Wednesday 20 November 2019

Families to profit from €100 with water refunds but 'money won't fall from the sky'

Legal difficulties in deducting conservation grant from repayments - Varadkar

Taoiseach Leo Varadkar Photo: Tom Burke
Taoiseach Leo Varadkar Photo: Tom Burke
(Stock photo)

Kevin Doyle and Cormac McQuinn

Families are set to make a profit off the ill-fated water charges after Taoiseach Leo Varadkar admitted it will be "extremely difficult" to deduct the €100 conservation grant from refunds.

As Irish Water gears up to repay almost one million households their money, it has emerged they will be allowed keep a 'Burton bonus'.

For months it has been Government policy that the grant handed out by former Tánaiste Joan Burton in 2015 would have to be deducted from refunds.

But Mr Varadkar has now indicated it may not even be legal to do this as the grant was never formally linked to water charges.

Although it was used by the Fine Gael/Labour coalition as an attempt to take the heat out of the water charges debate, it was presented to the European Commission as a measure aimed at encouraging households to invest in water conservation tools for their homes.

And more than 190,000 households who never paid water charges managed to claim the grant on these grounds.

Government sources told the Irish Independent that any attempt to build a connection between Irish Water's records of bill-payers and the Department of Social Protection's record of people who received the grant could delay refunds by months.

Asked yesterday whether the Government will now simply allow people to keep their €100 and receive refunds on charges, Mr Varadkar said: "I agree it would be extremely difficult logistically and legally to net off the water grant."

He reiterated his commitment to have the first refunds issued this autumn, with almost one million households set to get up to €325 back by Christmas.

"The absolute principle we are applying is that those people who paid their water charges, who are law-abiding citizens, who did as the Government asked and the law said, should not be disadvantaged in any way over those who did not," he said.

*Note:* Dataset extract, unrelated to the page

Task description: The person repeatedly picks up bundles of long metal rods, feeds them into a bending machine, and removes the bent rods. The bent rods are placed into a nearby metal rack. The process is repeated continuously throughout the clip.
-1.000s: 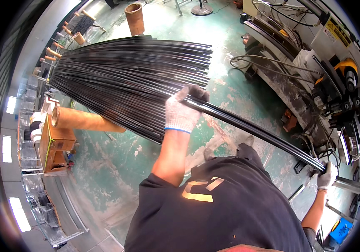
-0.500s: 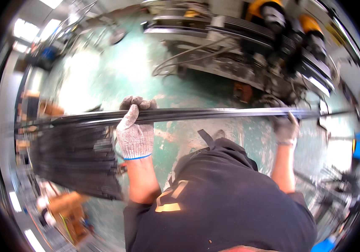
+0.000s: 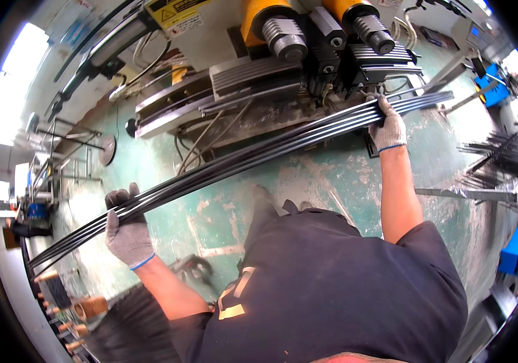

"When the water conservation grant was paid, it was paid on the basis that it was separate to water charges. And indeed people availed of that grant who did not pay water charges for one reason or another, often people on group schemes."

The Taoiseach was still unable to state where the €170m needed for refunds would come from, but he said by the end of the year money would become available because of underspending in some departments.

But he added: "There's no point in pretending this money is going to fall out of the sky. Any money that the Government spends is taxpayers' money. In this case we're just giving taxpayers back their money."

Fianna Fáil has welcomed news of the refunds but accused Mr Varadkar of being "vague" about how they will be funded.

The party's housing spokesman Barry Cowen told the Irish Independent he wanted to know what departments had underspent and what affect that was having on services.

In relation to the grant, he said Fianna Fáil wanted details as to why it should not be deducted from refunds.

"As was the case with the charges themselves, maybe it's cheaper to pay people back than go after those who didn't pay," he said.

The Government spent almost €6m in administration costs on the controversial grant.

A spokesperson for the Department of Social Protection said that within this cost, an administration system to support queries from customers which required "bespoke builds" to provide "the capacity to solely support the water grant cost €898,000".

Information and communications technology infrastructure cost €691,000. It is intended that this will be reused for the provision of other online services.